Retype the entries below without any change.

[Data records — start]

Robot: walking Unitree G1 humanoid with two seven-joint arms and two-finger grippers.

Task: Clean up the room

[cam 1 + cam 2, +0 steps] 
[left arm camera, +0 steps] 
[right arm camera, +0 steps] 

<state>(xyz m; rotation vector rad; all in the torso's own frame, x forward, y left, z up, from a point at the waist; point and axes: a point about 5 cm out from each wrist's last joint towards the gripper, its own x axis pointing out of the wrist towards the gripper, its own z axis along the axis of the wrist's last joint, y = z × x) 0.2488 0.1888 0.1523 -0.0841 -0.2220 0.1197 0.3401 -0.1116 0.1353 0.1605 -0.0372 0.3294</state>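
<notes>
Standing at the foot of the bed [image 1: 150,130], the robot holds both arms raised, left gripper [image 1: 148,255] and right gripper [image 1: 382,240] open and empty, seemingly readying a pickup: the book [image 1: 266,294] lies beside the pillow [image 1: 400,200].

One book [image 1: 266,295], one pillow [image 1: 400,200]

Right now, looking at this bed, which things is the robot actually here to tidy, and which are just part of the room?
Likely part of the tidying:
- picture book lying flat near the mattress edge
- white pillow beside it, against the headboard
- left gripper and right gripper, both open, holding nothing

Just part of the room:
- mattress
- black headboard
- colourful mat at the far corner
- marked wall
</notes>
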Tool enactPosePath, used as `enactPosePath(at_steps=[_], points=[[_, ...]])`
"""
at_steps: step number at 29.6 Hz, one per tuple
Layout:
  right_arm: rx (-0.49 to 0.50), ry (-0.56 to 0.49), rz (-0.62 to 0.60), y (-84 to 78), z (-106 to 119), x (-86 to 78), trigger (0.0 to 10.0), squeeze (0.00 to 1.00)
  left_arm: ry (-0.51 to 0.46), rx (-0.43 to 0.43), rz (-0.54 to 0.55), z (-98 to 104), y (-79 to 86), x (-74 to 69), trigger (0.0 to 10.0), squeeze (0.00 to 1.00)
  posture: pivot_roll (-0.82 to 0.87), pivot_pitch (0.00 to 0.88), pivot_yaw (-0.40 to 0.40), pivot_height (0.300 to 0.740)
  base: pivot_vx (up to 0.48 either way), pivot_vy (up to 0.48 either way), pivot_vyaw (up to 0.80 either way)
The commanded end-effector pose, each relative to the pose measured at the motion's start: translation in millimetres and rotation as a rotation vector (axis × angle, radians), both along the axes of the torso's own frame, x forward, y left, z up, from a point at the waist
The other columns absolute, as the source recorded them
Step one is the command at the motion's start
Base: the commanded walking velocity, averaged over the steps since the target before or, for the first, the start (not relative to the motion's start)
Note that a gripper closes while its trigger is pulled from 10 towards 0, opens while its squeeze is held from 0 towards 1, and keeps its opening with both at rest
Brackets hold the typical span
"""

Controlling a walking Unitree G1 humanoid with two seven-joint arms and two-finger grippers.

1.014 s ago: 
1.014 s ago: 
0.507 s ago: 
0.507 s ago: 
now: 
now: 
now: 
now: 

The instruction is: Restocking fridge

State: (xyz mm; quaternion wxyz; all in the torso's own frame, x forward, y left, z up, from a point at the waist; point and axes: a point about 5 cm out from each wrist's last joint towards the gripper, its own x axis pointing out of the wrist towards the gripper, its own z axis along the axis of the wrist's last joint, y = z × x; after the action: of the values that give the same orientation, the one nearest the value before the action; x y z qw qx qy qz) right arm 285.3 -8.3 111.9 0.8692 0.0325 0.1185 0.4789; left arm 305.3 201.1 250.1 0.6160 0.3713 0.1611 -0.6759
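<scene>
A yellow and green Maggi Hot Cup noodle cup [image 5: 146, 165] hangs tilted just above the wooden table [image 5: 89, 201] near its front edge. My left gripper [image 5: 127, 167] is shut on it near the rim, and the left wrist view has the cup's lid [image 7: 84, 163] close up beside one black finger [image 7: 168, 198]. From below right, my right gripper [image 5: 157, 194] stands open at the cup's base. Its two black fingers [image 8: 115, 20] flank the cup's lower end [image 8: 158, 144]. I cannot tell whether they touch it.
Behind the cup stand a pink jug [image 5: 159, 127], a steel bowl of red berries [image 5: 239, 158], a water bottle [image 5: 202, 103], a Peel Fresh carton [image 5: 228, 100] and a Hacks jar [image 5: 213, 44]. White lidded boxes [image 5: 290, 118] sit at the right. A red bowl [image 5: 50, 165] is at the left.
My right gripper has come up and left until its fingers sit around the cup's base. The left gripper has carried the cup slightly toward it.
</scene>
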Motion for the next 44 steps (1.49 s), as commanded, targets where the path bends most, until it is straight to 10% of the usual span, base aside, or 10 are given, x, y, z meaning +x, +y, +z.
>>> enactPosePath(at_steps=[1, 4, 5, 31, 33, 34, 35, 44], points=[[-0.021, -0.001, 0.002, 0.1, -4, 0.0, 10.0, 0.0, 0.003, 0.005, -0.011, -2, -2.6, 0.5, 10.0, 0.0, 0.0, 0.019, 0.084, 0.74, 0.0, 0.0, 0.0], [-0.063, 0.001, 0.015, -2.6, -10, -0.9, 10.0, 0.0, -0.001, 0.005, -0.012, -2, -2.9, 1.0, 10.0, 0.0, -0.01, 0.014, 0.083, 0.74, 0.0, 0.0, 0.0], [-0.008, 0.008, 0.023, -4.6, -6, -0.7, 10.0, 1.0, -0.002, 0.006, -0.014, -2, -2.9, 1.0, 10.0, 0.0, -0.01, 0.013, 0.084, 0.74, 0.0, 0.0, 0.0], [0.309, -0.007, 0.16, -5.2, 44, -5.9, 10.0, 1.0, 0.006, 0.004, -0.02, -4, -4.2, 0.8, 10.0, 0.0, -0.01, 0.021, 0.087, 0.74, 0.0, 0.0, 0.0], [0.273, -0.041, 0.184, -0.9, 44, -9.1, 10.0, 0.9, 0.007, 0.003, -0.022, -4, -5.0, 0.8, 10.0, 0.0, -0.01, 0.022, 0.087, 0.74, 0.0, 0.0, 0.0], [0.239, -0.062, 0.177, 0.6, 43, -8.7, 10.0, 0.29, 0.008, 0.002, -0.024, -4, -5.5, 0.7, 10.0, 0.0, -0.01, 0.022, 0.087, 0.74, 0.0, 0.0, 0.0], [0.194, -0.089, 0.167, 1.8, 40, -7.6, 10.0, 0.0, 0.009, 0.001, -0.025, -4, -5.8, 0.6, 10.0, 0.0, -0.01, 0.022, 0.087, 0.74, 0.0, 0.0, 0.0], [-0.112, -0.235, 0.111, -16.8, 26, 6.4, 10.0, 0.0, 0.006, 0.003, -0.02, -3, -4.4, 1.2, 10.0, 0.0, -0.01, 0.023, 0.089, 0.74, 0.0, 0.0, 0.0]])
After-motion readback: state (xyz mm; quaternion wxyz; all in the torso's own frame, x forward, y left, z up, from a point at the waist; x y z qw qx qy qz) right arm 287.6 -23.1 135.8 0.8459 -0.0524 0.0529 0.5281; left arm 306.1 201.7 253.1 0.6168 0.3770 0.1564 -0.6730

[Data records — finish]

Solved problem:
Robot: walking Unitree G1 humanoid with two seven-joint arms and two-finger grippers.

Task: Clean up the room

[cam 1 + cam 2, +0 steps] 
[left arm camera, +0 steps] 
[right arm camera, +0 steps] 

<state>(xyz m; rotation vector rad; all in the torso's own frame, x forward, y left, z up, from a point at the waist; point and axes: a point about 5 cm out from each wrist's last joint towards the gripper, its own x axis pointing out of the wrist towards the gripper, its own z axis along the axis of the wrist's last joint, y = z × x) 0.2488 0.1888 0.1523 -0.0841 -0.2220 0.1197 0.3401 -0.1116 0.1353 0.1605 -0.0372 0.3294</state>
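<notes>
Standing at the foot of the bed [image 1: 150,130], the robot holds both arms raised, left gripper [image 1: 148,255] and right gripper [image 1: 382,240] open and empty, seemingly readying a pickup: the book [image 1: 266,294] lies beside the pillow [image 1: 400,200].

One book [image 1: 266,295], one pillow [image 1: 400,200]

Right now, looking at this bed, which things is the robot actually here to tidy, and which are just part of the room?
Likely part of the tidying:
- picture book lying flat near the mattress edge
- white pillow beside it, against the headboard
- left gripper and right gripper, both open, holding nothing

Just part of the room:
- mattress
- black headboard
- colourful mat at the far corner
- marked wall
</notes>
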Tool enactPosePath, used as `enactPosePath(at_steps=[_], points=[[_, ...]])`
"""
at_steps: step number at 29.6 Hz, one per tuple
Layout:
  right_arm: rx (-0.49 to 0.50), ry (-0.56 to 0.49), rz (-0.62 to 0.60), y (-84 to 78), z (-106 to 119), x (-86 to 78), trigger (0.0 to 10.0), squeeze (0.00 to 1.00)
  left_arm: ry (-0.51 to 0.46), rx (-0.43 to 0.43), rz (-0.54 to 0.55), z (-98 to 104), y (-79 to 86), x (-74 to 69), trigger (0.0 to 10.0), squeeze (0.00 to 1.00)
  posture: pivot_roll (-0.82 to 0.87), pivot_pitch (0.00 to 0.88), pivot_yaw (-0.40 to 0.40), pivot_height (0.300 to 0.740)
  base: pivot_vx (up to 0.48 either way), pivot_vy (up to 0.48 either way), pivot_vyaw (up to 0.80 either way)
The commanded end-effector pose, each relative to the pose measured at the motion's start: translation in millimetres and rotation as a rotation vector (axis × angle, radians), both along the axes of the torso's own frame, x forward, y left, z up, from a point at the waist
The other columns absolute, as the source recorded them
Step one is the command at the motion's start
Base: the commanded walking velocity, averaged over the steps since the target before or, for the first, the start (not relative to the motion's start)
Note that a gripper closes while its trigger is pulled from 10 towards 0, opens while its squeeze is held from 0 towards 1, and keeps its opening with both at rest
Brackets hold the typical span
"""

Controlling a walking Unitree G1 humanoid with two seven-joint arms and two-finger grippers.

1.014 s ago: 
1.014 s ago: 
0.507 s ago: 
0.507 s ago: 
now: 
now: 
now: 
now: 

The instruction is: Restocking fridge

State: (xyz mm; quaternion wxyz; all in the torso's own frame, x forward, y left, z up, from a point at the waist; point and axes: a point about 5 cm out from each wrist's last joint towards the gripper, its own x axis pointing out of the wrist towards the gripper, its own z axis along the axis of the wrist's last joint, y = z × x; after the action: of the values that give the same orientation, the one nearest the value before the action; x y z qw qx qy qz) right arm 285.3 -8.3 111.9 0.8692 0.0325 0.1185 0.4789; left arm 305.3 201.1 250.1 0.6160 0.3713 0.1611 -0.6759
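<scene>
A yellow and green Maggi Hot Cup noodle cup [image 5: 146, 165] hangs tilted just above the wooden table [image 5: 89, 201] near its front edge. My left gripper [image 5: 127, 167] is shut on it near the rim, and the left wrist view has the cup's lid [image 7: 84, 163] close up beside one black finger [image 7: 168, 198]. From below right, my right gripper [image 5: 157, 194] stands open at the cup's base. Its two black fingers [image 8: 115, 20] flank the cup's lower end [image 8: 158, 144]. I cannot tell whether they touch it.
Behind the cup stand a pink jug [image 5: 159, 127], a steel bowl of red berries [image 5: 239, 158], a water bottle [image 5: 202, 103], a Peel Fresh carton [image 5: 228, 100] and a Hacks jar [image 5: 213, 44]. White lidded boxes [image 5: 290, 118] sit at the right. A red bowl [image 5: 50, 165] is at the left.
My right gripper has come up and left until its fingers sit around the cup's base. The left gripper has carried the cup slightly toward it.
</scene>
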Motion for the next 44 steps (1.49 s), as commanded, targets where the path bends most, until it is straight to 10% of the usual span, base aside, or 10 are given, x, y, z meaning +x, +y, +z.
>>> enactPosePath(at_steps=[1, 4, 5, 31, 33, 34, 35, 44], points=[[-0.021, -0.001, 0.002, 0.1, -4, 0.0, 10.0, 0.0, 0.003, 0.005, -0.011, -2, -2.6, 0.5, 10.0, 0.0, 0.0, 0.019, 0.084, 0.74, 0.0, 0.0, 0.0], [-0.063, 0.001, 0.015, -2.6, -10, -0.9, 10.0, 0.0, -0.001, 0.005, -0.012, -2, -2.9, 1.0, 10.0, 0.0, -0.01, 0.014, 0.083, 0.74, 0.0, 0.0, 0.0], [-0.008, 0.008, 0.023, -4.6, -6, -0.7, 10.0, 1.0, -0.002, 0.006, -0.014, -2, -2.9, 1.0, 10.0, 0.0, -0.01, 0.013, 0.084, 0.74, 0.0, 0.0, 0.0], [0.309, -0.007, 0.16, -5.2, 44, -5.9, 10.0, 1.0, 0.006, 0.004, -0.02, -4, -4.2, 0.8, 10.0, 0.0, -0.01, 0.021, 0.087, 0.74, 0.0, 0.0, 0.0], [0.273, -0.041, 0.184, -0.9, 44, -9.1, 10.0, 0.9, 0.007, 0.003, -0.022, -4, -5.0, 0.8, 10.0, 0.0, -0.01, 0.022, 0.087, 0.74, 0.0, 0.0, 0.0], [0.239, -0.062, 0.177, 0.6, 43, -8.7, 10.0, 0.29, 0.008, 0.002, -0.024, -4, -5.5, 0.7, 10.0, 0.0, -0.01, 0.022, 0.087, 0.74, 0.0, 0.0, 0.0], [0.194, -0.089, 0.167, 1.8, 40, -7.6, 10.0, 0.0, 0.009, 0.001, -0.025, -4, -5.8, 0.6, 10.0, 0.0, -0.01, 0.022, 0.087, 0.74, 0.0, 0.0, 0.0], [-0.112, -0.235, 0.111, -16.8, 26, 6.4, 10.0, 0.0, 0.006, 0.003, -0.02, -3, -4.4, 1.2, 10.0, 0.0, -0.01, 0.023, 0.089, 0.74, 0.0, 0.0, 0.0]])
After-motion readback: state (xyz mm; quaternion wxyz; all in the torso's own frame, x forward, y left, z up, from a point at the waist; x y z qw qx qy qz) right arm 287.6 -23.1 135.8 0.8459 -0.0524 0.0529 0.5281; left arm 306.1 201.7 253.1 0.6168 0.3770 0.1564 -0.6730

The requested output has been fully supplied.